Exhausting CPU cycles
Processing a packet consumes CPU cycles. In the case of regular (non-attack) traffic, a legitimate packet received by a service will cause that service to perform some action, and different actions require different amounts of CPU processing. However, before a packet is even delivered to a service there is per-packet work that needs to be done. Layer 3 packet headers need to be parsed and processed to deliver the packet to the correct machine and interface. Layer 4 packet headers need to be processed and routed to the correct socket (if any). There may be multiple additional processing steps that inspect every packet. Therefore, if an attacker sends at a high enough packet rate, then they can potentially saturate the available CPU resources, denying service to legitimate users.
To defend against high packet rate attacks, you need to be able to inspect and discard the bad packets using as few CPU cycles as possible, leaving enough CPU to process the good packets. You can additionally acquire more, or faster, CPUs to perform the processing — but that can be a very lengthy process that bears high costs.
Exhausting network bandwidth
Network bandwidth is the total amount of data per time that can be delivered to a server. You can think of bandwidth like a pipe to transport water. The amount of water we can deliver through a drinking straw is less than what we could deliver through a garden hose. If an attacker is able to push more garbage data into the pipe than it can deliver, then both the bad data and the good data will be discarded upstream, at the entrance to the pipe, and the DDoS is therefore successful.
Defending against attacks that can saturate network bandwidth can be difficult because there is very little that can be done if you are on the downstream side of the saturated pipe. There are really only a few choices: you can get a bigger pipe, you can potentially find a way to move the good traffic to a new pipe that isn’t saturated, or you can hopefully ask the upstream side of the pipe to stop sending some or all of the data into the pipe.
Generating DDoS attacks
If we think about what this means from the attackers point of view you realize there are similar constraints. Just as it takes CPU cycles to receive a packet, it also takes CPU cycles to create a packet. If, for example, the cost to send and receive a packet were equal, then the attacker would need an equal amount of CPU power to generate the attack as we would need to defend against it. In most cases this is not true — there is a cost asymmetry, as the attacker is able to generate packets using fewer CPU cycles than it takes to receive those packets. However, it is worth noting that generating attacks is not free and can require a large amount of CPU power.
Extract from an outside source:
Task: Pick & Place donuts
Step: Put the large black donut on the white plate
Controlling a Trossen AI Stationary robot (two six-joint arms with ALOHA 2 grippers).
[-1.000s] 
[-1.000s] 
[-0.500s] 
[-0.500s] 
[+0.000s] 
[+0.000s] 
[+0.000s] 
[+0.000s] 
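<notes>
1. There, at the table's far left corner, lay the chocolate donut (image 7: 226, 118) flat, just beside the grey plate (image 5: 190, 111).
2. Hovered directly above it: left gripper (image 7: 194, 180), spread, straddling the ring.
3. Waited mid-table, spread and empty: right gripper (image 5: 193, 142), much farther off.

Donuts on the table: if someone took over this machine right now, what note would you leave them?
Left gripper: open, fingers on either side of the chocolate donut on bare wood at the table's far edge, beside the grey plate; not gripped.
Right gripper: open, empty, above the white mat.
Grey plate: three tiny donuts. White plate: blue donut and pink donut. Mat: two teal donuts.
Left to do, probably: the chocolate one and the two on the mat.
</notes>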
Saturating network bandwidth can be even more difficult for an attacker. Here the attacker needs to be able to output more bandwidth than the target service has allocated. They actually need to be able to exceed the capacity of the receiving service. This is so difficult that the most common way to achieve a network bandwidth attack is to use a reflection/amplification attack method, for example a DNS Amplification attack. These attacks allow the attacker to send a small packet to an intermediate service, and the intermediate service will send a large packet to the victim.
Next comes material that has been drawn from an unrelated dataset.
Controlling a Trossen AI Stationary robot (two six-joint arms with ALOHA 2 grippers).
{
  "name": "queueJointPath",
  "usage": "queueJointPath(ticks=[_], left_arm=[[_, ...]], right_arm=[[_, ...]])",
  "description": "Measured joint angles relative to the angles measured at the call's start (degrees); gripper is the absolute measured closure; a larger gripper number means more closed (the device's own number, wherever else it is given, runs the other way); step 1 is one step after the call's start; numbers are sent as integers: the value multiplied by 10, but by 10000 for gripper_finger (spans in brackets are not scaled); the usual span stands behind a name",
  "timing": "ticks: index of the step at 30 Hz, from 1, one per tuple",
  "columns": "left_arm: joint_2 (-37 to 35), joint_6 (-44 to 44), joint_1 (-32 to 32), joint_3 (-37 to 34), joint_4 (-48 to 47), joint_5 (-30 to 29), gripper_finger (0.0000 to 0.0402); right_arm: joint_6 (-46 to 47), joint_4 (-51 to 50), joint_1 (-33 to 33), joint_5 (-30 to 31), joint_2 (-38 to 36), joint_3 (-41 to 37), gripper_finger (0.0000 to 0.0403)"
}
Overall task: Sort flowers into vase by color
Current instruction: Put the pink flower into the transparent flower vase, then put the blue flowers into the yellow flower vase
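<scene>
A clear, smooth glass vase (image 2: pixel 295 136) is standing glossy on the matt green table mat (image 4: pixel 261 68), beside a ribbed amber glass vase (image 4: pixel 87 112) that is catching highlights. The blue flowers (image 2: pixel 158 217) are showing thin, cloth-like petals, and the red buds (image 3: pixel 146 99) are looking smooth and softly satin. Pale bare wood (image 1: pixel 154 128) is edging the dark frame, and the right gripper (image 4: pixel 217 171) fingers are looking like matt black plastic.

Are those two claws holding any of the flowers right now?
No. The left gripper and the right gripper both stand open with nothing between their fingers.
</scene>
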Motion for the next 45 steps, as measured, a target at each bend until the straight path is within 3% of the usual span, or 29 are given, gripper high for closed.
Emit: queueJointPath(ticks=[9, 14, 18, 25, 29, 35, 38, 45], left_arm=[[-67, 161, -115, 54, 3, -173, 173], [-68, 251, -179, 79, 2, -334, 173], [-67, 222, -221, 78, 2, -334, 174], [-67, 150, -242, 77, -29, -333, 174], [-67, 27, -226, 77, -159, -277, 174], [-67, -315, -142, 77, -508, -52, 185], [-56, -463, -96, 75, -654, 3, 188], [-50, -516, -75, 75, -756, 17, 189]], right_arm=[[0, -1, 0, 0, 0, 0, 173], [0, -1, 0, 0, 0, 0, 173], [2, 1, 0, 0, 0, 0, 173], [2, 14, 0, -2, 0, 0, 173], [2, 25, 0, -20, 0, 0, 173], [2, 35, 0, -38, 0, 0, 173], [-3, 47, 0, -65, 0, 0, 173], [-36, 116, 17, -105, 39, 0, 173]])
In both scenarios, the attacker needs to acquire or gain access to many devices to generate the attack. These devices can be acquired in a number of different ways. They may be server class machines from cloud providers or hosting services, or they can be compromised devices like DVRs, routers, and webcams that have been infected with the attacker’s malware. These machines together form the botnet.
How Cloudflare defends against large attacks
Now that we understand the fundamentals of how DDoS attacks work, we can explain how Cloudflare can defend against these attacks.
Spreading the attack surface using global anycast
The first not-so-secret ingredient is that Cloudflare’s network is built on anycast. In brief, anycast allows a single IP address to be advertised by multiple machines around the world. A packet sent to that IP address will be served by the closest machine. This means when an attacker uses their distributed botnet to launch an attack, the attack will be received in a distributed manner across the Cloudflare network. An infected DVR in Dallas, Texas will send packets to a Cloudflare server in Dallas. An infected webcam in London will send packets to a Cloudflare server in London.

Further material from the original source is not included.